Task details.
Among the entries below, how many lines contain "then"? Answer with the number only.

BEGIN Supplied data

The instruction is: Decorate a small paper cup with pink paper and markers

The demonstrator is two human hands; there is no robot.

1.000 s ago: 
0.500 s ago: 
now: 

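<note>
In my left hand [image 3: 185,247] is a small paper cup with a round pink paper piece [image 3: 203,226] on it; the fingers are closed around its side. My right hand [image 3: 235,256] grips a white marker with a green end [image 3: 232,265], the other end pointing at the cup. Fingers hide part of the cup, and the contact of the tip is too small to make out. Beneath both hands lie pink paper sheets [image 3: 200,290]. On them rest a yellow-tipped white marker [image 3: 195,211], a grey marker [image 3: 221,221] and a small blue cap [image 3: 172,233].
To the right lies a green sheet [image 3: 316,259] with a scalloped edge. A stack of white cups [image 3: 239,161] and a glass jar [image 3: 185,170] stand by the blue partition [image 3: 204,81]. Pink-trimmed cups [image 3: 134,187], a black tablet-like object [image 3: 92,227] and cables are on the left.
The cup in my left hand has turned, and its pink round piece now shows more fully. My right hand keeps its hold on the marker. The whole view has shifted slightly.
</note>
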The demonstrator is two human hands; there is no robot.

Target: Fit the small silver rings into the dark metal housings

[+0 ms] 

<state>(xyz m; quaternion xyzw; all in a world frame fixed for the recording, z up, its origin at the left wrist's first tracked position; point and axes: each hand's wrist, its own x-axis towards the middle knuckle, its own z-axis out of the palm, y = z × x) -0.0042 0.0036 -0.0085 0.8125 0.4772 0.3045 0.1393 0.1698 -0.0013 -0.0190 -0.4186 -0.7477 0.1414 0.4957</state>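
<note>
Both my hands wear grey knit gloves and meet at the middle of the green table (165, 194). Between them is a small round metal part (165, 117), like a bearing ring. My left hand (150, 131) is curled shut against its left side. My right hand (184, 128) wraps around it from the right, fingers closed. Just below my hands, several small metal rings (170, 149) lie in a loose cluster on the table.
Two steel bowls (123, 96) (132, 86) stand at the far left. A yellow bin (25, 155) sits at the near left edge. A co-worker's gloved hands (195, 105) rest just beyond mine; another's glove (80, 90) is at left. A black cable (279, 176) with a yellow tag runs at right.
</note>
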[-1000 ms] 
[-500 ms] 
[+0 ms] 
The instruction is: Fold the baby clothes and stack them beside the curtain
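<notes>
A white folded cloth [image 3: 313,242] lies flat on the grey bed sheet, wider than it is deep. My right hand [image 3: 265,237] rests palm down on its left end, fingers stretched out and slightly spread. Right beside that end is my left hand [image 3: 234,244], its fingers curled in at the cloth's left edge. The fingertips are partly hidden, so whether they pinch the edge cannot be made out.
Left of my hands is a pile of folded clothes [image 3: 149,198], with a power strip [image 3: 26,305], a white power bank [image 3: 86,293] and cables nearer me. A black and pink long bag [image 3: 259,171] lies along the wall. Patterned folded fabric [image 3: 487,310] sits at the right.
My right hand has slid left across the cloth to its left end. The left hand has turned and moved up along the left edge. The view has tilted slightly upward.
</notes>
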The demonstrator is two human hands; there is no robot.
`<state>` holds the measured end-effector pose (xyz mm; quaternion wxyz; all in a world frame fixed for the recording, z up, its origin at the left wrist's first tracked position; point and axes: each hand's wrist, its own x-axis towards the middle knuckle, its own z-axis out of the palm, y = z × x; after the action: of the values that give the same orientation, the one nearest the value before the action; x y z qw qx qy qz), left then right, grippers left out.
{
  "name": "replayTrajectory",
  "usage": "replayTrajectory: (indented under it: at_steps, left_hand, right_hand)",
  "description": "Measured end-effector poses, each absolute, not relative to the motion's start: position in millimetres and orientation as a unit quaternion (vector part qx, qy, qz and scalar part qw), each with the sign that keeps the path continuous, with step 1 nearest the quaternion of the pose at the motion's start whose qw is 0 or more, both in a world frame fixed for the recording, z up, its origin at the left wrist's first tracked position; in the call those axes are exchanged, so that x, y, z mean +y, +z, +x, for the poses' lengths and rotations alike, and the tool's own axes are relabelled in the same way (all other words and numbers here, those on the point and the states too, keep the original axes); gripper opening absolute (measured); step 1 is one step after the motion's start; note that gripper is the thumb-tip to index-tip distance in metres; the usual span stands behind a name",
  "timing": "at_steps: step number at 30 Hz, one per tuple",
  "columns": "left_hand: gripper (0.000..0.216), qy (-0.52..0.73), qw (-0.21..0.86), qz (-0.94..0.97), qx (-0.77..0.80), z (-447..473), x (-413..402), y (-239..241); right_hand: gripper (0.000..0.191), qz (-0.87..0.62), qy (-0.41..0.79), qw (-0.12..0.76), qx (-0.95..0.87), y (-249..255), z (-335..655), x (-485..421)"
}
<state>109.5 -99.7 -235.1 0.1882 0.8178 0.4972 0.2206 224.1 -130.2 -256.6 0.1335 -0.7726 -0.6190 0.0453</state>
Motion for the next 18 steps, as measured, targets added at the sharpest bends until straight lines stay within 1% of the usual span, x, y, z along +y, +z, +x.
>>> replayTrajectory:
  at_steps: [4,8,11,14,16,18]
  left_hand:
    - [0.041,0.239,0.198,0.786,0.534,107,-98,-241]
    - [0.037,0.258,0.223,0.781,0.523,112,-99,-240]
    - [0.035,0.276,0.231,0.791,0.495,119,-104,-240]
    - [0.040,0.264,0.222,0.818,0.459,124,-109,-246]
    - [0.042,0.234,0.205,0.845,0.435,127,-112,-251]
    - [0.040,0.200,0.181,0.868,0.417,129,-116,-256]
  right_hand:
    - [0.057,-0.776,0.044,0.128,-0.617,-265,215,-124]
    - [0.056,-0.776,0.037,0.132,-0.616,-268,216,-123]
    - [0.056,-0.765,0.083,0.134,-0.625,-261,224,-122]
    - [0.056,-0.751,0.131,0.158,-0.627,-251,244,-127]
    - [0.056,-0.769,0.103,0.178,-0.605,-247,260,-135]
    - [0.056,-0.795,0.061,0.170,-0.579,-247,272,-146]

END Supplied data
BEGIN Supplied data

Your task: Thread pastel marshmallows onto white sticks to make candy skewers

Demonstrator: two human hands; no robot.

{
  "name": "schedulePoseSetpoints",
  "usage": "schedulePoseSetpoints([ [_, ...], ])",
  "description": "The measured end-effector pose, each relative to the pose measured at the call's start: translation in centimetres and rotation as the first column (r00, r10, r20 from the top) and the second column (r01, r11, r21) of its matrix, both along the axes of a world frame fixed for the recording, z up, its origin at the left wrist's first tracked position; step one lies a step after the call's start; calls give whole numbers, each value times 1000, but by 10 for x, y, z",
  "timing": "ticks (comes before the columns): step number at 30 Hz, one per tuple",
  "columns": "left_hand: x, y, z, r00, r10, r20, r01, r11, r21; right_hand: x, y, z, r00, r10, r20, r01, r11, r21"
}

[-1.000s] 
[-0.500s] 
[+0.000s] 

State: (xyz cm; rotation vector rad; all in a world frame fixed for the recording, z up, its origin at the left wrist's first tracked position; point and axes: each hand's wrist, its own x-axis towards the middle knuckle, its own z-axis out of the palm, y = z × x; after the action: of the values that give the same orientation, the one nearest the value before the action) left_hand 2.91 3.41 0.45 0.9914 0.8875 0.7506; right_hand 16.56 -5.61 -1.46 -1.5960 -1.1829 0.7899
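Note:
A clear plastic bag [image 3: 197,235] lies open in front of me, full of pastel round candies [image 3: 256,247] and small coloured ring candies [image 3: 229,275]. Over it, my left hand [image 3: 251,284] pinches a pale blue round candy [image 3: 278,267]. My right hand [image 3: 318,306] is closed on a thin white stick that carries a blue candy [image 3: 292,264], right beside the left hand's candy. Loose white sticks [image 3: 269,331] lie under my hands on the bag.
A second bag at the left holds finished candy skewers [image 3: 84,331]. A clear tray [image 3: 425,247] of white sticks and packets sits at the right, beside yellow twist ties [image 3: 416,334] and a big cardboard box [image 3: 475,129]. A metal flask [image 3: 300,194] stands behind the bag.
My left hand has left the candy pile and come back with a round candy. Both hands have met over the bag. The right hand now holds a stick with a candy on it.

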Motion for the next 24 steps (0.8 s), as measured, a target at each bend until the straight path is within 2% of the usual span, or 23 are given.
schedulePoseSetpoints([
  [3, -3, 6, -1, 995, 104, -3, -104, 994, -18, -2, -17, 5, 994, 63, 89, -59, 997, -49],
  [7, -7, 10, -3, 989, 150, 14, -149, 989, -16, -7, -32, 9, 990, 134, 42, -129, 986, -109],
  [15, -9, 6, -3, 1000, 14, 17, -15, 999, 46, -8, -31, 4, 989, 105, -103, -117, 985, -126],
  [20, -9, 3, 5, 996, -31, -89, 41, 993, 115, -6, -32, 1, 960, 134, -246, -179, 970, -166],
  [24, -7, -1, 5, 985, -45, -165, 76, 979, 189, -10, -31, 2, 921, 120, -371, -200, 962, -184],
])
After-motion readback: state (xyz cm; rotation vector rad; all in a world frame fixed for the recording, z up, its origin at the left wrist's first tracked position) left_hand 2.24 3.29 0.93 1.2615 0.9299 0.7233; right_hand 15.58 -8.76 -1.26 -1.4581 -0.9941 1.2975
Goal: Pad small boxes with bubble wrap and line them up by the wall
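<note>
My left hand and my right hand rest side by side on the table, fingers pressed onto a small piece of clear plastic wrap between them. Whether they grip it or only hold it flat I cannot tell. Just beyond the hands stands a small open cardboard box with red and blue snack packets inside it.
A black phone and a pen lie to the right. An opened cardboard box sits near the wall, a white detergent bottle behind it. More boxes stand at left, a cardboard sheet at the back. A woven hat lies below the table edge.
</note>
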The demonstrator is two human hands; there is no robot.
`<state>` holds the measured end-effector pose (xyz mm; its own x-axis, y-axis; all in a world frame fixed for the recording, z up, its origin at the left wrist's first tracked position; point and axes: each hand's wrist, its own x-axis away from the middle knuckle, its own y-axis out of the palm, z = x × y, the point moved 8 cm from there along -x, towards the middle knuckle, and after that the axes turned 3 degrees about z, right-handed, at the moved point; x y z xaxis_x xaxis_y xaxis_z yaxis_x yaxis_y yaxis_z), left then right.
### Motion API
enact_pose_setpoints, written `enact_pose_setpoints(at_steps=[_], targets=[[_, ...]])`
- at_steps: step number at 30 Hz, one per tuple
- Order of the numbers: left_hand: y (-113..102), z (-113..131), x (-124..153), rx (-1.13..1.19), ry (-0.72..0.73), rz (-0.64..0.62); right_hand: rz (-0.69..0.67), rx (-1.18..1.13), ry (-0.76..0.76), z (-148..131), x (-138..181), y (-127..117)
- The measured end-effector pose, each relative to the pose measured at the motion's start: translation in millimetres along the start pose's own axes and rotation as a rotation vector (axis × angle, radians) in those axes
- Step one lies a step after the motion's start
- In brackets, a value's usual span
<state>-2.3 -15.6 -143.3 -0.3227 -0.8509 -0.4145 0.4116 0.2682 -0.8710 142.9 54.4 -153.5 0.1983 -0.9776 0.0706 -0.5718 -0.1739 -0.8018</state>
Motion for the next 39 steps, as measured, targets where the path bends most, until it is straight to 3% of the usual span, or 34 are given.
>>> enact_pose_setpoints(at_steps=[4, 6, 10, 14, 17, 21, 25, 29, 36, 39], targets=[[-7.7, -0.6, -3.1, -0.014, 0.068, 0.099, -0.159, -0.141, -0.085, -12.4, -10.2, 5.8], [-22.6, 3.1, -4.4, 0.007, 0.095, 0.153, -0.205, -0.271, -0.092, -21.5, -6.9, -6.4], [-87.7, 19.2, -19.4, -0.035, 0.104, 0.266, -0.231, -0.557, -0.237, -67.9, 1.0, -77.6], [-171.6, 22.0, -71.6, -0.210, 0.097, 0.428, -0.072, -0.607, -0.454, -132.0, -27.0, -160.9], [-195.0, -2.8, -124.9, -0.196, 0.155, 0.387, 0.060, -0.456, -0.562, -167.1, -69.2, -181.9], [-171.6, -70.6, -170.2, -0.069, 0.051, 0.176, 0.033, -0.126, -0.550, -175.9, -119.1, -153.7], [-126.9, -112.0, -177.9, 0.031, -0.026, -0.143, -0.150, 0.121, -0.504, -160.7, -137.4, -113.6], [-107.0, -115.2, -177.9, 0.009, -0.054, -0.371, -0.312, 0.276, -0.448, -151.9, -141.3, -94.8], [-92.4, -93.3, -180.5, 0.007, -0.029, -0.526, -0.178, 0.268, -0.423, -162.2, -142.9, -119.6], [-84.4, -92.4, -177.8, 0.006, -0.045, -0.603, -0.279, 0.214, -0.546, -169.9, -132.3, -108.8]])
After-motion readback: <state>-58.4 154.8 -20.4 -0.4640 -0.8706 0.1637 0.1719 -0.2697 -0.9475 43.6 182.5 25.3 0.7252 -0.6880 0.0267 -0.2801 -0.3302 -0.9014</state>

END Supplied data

Answer below.
2